** INSTRUCTIONS TO FOLLOW **
Say how many lines below hold the word "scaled"; give the number by itself.

** DATA LISTING **

* * * * * * *

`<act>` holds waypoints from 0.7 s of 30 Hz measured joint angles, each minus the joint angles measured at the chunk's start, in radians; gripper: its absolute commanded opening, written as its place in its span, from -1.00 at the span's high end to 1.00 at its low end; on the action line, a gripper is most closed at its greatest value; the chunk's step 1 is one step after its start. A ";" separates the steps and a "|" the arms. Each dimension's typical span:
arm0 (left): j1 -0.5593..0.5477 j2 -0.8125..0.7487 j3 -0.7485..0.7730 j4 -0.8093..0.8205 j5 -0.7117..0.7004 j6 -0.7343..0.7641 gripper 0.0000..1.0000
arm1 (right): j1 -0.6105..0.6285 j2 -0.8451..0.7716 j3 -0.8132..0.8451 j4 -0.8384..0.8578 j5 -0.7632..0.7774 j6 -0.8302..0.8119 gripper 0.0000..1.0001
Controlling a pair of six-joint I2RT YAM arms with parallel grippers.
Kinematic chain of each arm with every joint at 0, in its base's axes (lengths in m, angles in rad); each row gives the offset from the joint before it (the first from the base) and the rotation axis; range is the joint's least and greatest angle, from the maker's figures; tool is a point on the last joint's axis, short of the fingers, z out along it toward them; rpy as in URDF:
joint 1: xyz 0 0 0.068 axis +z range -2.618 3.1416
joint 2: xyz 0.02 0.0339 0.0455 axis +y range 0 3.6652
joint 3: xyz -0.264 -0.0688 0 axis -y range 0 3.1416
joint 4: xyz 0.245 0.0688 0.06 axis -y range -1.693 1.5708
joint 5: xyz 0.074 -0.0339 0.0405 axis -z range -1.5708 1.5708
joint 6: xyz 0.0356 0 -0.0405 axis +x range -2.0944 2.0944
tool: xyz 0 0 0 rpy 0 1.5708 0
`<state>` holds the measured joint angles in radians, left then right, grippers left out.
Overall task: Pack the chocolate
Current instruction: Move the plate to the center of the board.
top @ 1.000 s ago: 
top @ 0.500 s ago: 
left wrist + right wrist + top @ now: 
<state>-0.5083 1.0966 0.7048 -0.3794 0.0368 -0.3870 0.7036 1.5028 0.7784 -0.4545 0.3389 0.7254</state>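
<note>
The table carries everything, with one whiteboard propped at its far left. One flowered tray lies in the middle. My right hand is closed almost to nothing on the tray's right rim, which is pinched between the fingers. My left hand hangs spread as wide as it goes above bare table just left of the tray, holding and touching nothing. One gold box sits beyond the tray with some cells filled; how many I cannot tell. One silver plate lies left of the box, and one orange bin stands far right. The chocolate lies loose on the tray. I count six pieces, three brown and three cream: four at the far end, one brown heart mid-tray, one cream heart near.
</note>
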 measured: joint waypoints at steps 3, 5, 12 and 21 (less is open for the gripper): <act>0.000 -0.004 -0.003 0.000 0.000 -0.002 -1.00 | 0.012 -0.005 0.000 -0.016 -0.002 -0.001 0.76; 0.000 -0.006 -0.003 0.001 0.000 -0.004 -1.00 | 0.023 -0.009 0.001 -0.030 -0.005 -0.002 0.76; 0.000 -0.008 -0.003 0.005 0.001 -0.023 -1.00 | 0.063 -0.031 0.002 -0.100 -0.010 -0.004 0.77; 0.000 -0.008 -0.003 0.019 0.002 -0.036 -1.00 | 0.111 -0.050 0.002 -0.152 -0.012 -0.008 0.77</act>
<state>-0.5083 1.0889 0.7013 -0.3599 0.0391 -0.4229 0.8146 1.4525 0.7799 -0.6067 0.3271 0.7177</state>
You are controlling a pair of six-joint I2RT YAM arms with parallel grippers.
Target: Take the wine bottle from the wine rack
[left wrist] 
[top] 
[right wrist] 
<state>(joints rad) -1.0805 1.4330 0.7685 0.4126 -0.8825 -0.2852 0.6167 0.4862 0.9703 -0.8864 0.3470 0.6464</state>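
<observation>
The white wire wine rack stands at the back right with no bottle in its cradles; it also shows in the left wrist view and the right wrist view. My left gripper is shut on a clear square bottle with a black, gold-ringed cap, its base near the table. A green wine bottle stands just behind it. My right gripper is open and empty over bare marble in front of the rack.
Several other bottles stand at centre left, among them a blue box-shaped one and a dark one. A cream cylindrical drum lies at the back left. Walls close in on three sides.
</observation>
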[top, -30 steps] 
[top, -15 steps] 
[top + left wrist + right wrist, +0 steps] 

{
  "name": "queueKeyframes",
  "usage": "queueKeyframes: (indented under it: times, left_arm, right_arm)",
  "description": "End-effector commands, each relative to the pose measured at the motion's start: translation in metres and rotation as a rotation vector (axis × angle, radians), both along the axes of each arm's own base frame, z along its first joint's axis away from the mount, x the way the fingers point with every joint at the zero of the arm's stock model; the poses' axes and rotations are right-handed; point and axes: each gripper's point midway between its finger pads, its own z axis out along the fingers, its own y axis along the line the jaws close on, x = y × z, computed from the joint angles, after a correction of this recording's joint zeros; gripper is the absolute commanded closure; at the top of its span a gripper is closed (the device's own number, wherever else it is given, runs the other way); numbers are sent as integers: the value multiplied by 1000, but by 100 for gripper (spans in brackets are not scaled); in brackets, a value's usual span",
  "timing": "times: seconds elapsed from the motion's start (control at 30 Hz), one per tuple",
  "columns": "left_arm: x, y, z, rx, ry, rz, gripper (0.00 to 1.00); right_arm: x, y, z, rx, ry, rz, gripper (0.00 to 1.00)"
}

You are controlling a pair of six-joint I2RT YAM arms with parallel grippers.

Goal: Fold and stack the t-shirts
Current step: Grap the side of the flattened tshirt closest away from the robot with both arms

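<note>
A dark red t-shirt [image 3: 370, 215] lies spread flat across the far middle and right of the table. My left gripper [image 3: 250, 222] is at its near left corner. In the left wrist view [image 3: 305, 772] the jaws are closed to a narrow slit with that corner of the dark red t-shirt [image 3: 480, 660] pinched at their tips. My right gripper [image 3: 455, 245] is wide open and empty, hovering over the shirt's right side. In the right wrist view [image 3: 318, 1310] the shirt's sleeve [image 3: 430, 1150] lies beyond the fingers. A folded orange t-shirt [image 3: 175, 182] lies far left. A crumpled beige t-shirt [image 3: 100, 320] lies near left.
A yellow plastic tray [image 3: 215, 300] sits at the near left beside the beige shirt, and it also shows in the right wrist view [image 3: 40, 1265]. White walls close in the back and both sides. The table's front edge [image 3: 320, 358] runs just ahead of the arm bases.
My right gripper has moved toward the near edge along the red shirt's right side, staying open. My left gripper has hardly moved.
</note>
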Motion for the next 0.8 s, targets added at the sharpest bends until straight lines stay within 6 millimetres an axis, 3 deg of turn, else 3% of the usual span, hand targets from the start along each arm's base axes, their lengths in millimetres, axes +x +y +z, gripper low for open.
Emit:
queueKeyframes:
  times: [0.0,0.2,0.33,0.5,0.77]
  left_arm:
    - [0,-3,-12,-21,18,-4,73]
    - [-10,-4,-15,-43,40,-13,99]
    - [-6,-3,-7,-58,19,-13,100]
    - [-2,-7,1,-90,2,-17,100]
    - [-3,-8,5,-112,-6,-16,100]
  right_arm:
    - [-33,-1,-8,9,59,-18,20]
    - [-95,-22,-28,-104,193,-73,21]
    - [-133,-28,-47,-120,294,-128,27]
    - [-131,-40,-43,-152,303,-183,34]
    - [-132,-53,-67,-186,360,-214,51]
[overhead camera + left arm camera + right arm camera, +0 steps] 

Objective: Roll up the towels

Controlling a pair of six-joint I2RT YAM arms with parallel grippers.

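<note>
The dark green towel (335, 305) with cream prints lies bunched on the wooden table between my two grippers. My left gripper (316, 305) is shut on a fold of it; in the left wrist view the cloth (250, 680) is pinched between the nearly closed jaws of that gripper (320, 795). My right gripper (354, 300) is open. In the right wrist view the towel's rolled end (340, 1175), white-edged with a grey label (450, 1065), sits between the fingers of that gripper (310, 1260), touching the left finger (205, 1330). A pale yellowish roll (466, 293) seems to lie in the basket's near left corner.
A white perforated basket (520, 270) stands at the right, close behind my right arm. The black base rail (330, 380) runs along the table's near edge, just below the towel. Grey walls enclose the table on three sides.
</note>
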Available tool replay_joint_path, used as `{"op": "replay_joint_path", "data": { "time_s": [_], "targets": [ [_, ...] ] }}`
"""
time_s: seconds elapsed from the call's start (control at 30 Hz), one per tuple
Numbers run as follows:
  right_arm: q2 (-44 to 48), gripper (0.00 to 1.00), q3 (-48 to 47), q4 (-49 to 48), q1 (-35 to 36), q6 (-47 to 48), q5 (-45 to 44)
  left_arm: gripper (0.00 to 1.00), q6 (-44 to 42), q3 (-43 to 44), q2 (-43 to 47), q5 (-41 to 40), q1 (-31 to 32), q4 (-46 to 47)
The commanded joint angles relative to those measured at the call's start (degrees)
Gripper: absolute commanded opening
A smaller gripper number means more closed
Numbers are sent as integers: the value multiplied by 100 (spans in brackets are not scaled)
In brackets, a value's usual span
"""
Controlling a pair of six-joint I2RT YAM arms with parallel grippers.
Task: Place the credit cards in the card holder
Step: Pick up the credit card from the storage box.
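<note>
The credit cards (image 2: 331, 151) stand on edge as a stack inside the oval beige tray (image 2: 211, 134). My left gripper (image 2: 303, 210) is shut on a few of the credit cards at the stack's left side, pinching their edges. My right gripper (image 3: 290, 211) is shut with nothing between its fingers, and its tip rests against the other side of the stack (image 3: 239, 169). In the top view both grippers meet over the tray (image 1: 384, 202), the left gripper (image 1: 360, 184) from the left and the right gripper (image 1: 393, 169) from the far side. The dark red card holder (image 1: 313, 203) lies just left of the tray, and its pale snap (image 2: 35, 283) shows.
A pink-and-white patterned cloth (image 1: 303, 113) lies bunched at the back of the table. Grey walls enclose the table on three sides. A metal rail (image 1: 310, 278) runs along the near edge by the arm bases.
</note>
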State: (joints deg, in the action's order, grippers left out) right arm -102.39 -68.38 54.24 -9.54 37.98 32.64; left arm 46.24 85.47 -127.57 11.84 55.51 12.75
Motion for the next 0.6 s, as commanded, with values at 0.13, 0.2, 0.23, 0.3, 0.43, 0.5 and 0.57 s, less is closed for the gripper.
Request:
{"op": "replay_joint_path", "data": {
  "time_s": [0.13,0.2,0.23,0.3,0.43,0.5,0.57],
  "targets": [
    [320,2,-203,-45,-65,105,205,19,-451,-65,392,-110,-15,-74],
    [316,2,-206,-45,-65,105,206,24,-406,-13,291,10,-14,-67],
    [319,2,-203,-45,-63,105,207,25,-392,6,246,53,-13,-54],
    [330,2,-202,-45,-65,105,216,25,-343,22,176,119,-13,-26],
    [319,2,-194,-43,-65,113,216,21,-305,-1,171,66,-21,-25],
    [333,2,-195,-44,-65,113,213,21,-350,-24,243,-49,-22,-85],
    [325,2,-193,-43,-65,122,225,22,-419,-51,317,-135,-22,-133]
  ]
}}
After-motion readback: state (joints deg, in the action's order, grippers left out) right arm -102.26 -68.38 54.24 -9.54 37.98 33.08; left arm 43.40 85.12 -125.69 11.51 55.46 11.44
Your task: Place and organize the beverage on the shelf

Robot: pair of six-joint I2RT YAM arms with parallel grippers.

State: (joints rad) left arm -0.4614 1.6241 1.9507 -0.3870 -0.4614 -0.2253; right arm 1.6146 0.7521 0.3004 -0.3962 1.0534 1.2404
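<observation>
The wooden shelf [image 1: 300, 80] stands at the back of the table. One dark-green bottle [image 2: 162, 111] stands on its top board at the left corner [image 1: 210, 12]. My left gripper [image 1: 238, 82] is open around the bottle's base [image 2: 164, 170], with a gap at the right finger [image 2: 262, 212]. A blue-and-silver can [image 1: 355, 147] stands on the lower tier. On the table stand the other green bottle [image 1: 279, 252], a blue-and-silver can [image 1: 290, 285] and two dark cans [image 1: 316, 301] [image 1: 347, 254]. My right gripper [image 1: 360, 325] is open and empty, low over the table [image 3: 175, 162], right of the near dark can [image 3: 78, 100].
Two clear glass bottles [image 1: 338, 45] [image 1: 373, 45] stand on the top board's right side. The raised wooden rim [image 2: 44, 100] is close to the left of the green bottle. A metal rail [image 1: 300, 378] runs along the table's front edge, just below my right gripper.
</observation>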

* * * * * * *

** OUTPUT FOR THIS EXERCISE **
2